Exploring Art Therapy’s Broader Benefits

By Merrill Meadow | Illustrations by Bratislav Milenkovic

Many people might define art therapy simply as “making art as a way to feel better.” Yet it has much deeper and multifaceted benefits. “It enables a person to turn inward reflection into outward creative expression of thoughts, emotions or struggles, non-verbally,” says art therapy researcher Rachel Brandoff, PhD.

Much of Dr. Brandoff’s clinical work and research focuses on individuals dealing with prolonged grief disorder and physical or emotional trauma. But she also explores how art therapy can enhance well-being for communities and across fields — ranging from medicine, nursing and public health to architecture and interior design.

One such initiative, a unique course she co-created called Health and the Art Experience, guides students from multiple disciplines to develop, implement and analyze projects where art is designed to address specific social, emotional or educational issues. For example, one project studied whether an economically depressed town’s self-regard could change when it invited artists to adorn abandoned homes with light. Another assessed bus shelter art installations as a tool for building awareness about local resurgence in HIV/AIDS.

“I believe deeply that efforts like these can have wide-ranging benefits for individuals and communities,” Dr. Brandoff explains. “In fact, I’m working with colleagues to bring art therapy principles to the design of outpatient healthcare facilities — such as Jefferson’s new Honickman Center — as another way of providing care for our patients, their families and our surrounding communities.”

Designing for Unique Patient Needs

By Marilyn Perkins | Illustrations by Bratislav Milenkovic

Developing assistive technologies for people with disabilities is a challenge. “If something is not properly designed, our clients can’t use it,” says occupational therapist Kim Mollo, OTD.

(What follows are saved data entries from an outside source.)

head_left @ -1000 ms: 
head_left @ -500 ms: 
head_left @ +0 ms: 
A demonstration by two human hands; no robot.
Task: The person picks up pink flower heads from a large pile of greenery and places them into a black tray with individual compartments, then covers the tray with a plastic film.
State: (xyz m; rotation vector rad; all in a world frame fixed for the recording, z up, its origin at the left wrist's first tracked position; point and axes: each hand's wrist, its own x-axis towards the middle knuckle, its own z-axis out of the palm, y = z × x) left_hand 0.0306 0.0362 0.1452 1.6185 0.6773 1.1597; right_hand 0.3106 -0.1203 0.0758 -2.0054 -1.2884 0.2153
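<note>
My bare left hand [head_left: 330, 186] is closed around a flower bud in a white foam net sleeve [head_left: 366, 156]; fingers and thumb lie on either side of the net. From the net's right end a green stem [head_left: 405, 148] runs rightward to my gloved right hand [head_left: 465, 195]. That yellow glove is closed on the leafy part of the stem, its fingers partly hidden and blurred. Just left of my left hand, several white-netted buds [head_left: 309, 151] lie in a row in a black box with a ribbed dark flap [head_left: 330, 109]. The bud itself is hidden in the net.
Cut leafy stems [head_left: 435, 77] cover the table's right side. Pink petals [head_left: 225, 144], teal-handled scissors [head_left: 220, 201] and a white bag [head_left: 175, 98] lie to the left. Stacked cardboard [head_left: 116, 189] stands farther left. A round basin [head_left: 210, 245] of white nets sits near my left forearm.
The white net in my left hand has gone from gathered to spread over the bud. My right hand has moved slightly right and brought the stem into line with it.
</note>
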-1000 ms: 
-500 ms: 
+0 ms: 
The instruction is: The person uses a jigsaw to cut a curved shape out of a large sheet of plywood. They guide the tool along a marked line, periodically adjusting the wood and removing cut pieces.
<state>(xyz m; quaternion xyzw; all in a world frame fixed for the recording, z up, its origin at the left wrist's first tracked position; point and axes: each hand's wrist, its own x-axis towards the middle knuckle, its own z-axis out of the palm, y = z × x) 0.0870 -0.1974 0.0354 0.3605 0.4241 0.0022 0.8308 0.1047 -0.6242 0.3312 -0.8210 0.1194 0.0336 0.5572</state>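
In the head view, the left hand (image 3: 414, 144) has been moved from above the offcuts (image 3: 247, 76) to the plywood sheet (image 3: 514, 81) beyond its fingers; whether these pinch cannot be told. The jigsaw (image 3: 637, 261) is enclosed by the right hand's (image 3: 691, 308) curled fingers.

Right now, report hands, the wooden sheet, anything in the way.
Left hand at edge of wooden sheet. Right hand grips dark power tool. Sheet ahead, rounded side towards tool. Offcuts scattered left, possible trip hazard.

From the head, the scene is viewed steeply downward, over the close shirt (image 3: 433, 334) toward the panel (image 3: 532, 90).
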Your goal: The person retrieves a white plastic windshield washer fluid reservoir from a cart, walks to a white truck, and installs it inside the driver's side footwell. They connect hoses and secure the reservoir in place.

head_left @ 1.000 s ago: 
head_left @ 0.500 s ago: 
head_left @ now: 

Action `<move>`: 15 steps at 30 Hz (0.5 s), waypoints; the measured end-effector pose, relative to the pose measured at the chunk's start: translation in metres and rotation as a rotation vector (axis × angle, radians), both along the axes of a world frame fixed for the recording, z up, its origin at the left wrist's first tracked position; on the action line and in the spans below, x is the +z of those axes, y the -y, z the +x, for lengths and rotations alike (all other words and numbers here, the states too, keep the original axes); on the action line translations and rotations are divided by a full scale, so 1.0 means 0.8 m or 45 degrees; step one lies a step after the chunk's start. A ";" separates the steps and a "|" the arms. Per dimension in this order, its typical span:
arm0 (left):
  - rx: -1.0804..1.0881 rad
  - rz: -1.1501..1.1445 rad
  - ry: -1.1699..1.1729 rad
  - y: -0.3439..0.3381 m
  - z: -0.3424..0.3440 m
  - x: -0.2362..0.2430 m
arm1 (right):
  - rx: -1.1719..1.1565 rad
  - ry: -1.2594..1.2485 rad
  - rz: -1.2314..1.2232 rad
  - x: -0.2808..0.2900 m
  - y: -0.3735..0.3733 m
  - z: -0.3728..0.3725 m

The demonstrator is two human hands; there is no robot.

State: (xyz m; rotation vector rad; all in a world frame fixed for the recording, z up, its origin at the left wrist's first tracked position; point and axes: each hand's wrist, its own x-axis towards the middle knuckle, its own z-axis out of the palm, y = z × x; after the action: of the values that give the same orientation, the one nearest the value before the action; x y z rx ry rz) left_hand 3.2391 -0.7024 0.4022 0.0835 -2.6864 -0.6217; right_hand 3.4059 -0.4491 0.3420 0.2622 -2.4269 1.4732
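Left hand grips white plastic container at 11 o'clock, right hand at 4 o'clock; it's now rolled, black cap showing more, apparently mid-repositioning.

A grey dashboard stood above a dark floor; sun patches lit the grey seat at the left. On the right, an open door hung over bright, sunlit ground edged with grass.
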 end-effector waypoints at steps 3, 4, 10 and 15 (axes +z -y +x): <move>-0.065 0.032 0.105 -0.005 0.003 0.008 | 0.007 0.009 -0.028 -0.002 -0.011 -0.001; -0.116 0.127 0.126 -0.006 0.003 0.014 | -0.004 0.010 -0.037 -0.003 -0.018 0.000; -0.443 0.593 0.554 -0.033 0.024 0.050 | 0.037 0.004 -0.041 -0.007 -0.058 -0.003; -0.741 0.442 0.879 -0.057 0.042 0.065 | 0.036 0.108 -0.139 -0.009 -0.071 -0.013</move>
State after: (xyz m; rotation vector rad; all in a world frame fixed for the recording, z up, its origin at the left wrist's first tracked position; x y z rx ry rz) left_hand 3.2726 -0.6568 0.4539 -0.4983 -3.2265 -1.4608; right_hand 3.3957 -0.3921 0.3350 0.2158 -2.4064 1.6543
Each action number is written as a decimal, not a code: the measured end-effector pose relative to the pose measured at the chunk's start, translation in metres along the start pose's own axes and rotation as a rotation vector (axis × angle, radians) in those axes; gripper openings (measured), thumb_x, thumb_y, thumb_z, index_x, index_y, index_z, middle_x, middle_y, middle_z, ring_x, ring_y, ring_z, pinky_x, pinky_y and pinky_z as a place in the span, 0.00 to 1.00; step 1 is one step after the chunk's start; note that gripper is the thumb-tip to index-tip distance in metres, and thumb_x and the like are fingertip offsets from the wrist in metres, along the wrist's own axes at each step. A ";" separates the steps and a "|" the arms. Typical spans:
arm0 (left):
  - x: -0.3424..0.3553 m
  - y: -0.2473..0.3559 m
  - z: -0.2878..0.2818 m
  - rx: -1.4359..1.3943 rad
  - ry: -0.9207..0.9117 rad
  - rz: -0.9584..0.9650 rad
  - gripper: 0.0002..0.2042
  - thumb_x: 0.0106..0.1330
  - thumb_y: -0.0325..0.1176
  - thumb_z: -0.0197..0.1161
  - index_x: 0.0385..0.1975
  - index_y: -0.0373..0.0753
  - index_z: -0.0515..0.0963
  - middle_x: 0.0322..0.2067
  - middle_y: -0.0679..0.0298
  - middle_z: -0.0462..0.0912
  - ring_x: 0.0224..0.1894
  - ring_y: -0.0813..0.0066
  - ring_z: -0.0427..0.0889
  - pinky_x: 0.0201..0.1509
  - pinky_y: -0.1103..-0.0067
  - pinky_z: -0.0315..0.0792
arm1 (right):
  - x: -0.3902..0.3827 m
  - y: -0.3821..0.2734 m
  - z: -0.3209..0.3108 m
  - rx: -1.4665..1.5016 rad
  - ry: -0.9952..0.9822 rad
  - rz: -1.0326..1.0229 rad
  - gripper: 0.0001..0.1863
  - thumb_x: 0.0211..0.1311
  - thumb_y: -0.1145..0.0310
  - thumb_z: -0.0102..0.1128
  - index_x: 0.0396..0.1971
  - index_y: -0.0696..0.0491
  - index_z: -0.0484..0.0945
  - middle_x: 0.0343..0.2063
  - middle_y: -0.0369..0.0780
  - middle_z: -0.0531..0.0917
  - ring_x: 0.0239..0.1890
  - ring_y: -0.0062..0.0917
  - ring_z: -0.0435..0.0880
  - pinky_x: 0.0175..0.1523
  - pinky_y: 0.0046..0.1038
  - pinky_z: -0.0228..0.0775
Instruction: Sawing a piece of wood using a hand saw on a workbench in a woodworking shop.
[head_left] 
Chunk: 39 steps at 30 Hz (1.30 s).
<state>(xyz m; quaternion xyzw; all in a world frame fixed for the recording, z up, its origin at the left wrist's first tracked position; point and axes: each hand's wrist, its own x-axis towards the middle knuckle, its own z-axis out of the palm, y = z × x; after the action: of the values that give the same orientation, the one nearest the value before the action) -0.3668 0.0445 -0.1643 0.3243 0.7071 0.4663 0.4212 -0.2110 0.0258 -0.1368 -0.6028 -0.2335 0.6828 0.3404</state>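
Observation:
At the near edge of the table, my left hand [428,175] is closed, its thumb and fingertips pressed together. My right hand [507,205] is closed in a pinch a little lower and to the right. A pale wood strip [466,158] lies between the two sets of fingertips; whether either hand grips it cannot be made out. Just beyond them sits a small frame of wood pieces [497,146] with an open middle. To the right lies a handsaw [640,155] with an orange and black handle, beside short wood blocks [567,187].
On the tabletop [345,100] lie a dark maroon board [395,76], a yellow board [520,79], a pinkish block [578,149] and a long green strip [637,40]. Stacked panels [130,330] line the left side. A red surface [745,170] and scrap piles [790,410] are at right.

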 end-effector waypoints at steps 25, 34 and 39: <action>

To develop better designs, Dr. Mollo, along with industrial designers Eric Schneider and Tod Corlett, invited students studying occupational therapy or industrial design to develop devices for those with fibrodysplasia ossificans progressiva (FOP). FOP is a rare, genetic condition that causes mobility loss as muscles and tendons turn to bone.

For their clinical capstone course, occupational therapy students interviewed people with FOP about their needs and desired improvements to their current assistive devices. Then, industrial design students developed, prototyped and tested devices to meet those needs.

The student groups designed four devices, the most developed of which is an improved reacher or grabber. Traditional reachers have a pistol grip that requires considerable hand strength and is impossible to adjust. With the students’ new design, FOP patients with limited arm mobility can use a tunable electromechanical gripper with a telescoping and pivoting handle to reach objects. The dial-controlled claw is accurate enough to “pick up a potato chip without crushing it, and strong enough to lift a full water bottle,” says Schneider. “This innovative design has the potential to help all people who are dealing with mobility and strength issues, not just those with FOP.”